Hibernate cache vs spring cache - spring

Can anybody explain what is the difference between hibernate second level cache vs spring cache.?
Does it make sense to use both in single application? If it is not recommend then when to use which one?
Appreciated if someone give real life Scenario based explain, it can help much to understand easily.

These are two completely different technologies. Hibernate and Hibernate Cache are applicable in general when you're working with Relational Databases. Then you can use Hibernate ORM to generate queries, store objects, etc. The domain model is written in java (entities).
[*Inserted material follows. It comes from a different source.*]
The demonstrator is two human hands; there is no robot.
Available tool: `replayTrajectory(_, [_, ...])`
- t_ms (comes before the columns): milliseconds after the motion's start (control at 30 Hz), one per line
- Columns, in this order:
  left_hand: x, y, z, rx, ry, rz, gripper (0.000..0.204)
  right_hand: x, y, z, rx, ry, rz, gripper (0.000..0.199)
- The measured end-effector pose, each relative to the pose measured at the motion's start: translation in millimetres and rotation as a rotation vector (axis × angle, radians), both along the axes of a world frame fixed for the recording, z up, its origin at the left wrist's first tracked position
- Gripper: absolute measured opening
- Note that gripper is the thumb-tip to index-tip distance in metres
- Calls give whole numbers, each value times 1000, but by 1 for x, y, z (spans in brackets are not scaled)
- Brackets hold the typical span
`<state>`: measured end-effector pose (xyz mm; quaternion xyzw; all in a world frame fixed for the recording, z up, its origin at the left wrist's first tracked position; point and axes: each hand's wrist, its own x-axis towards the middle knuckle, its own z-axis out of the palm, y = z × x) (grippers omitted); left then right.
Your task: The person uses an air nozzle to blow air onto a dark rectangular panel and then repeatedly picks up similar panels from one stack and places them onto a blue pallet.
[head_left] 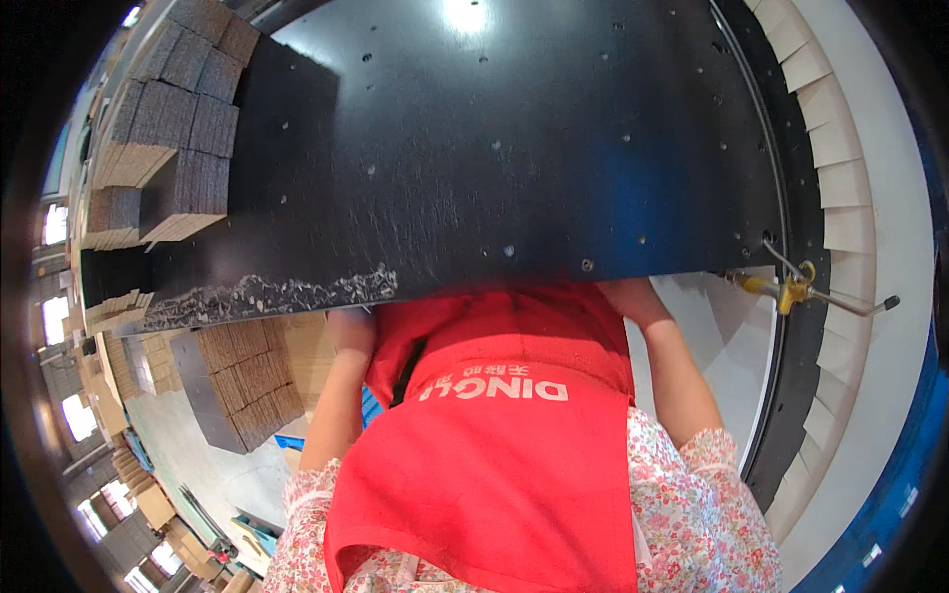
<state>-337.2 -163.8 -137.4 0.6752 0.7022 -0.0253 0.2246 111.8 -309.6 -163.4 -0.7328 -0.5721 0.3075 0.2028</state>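
Note:
Both arms reach forward to the near edge of a black table [474, 188] with small round holes. My left hand [353, 324] goes under that edge, left of a red apron [494, 445], and its fingers are out of sight. On the apron's other side, my right hand [633, 298] also passes beneath the edge, fingers hidden. Whether either hand holds anything does not show. Pale shavings [297, 296] lie in a strip along the table's front left edge, close to my left hand.
Stacks of cut brown boards [188, 119] stand at the table's left. More stacked boards [247, 381] sit below, on the left. At right are a metal rail [756, 109], a yellow air-gun-like nozzle [794, 289] and a row of pale flaps [845, 188].

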Motion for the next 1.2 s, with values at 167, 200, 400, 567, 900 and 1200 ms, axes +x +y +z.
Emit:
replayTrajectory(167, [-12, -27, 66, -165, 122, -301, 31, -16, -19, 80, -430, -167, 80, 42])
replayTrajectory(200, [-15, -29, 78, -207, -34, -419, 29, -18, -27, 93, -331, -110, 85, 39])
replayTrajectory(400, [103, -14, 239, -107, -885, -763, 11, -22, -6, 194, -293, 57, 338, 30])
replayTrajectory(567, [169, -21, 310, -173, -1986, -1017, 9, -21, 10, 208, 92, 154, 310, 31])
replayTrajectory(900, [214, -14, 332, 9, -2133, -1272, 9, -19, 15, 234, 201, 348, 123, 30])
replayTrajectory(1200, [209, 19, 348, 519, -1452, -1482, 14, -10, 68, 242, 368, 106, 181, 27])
Sometimes it makes sense to cache some of these entities in memory to speed up the query, so you cache them with Hibernate Cache. There are many different kinds of caching there, I won't dive into the details, because its a general question, but read here if you want to know more about Hibernate Caching
Now spring caching is done by Spring and in general, it has nothing to do with the Relational Databases/ JDBC world, in other words outside the realm of Hibernate. You can cache an object to avoid, for example, call to MongoDb, or to avoid an expensive calculation to be done twice. You can cache the data in memory or in more advanced distributed technologies like Hazelcast, Redis or Infinispan (there are others as well).
Here you can find an introductory material to Spring Caching. And this is a way more complete official documentation
So yes, to directly answer your question, it might make sense to use both in a single application :)
I really think you should get familiar with both, at least at the level of concepts and their goals, and then decide what is applicable in your case.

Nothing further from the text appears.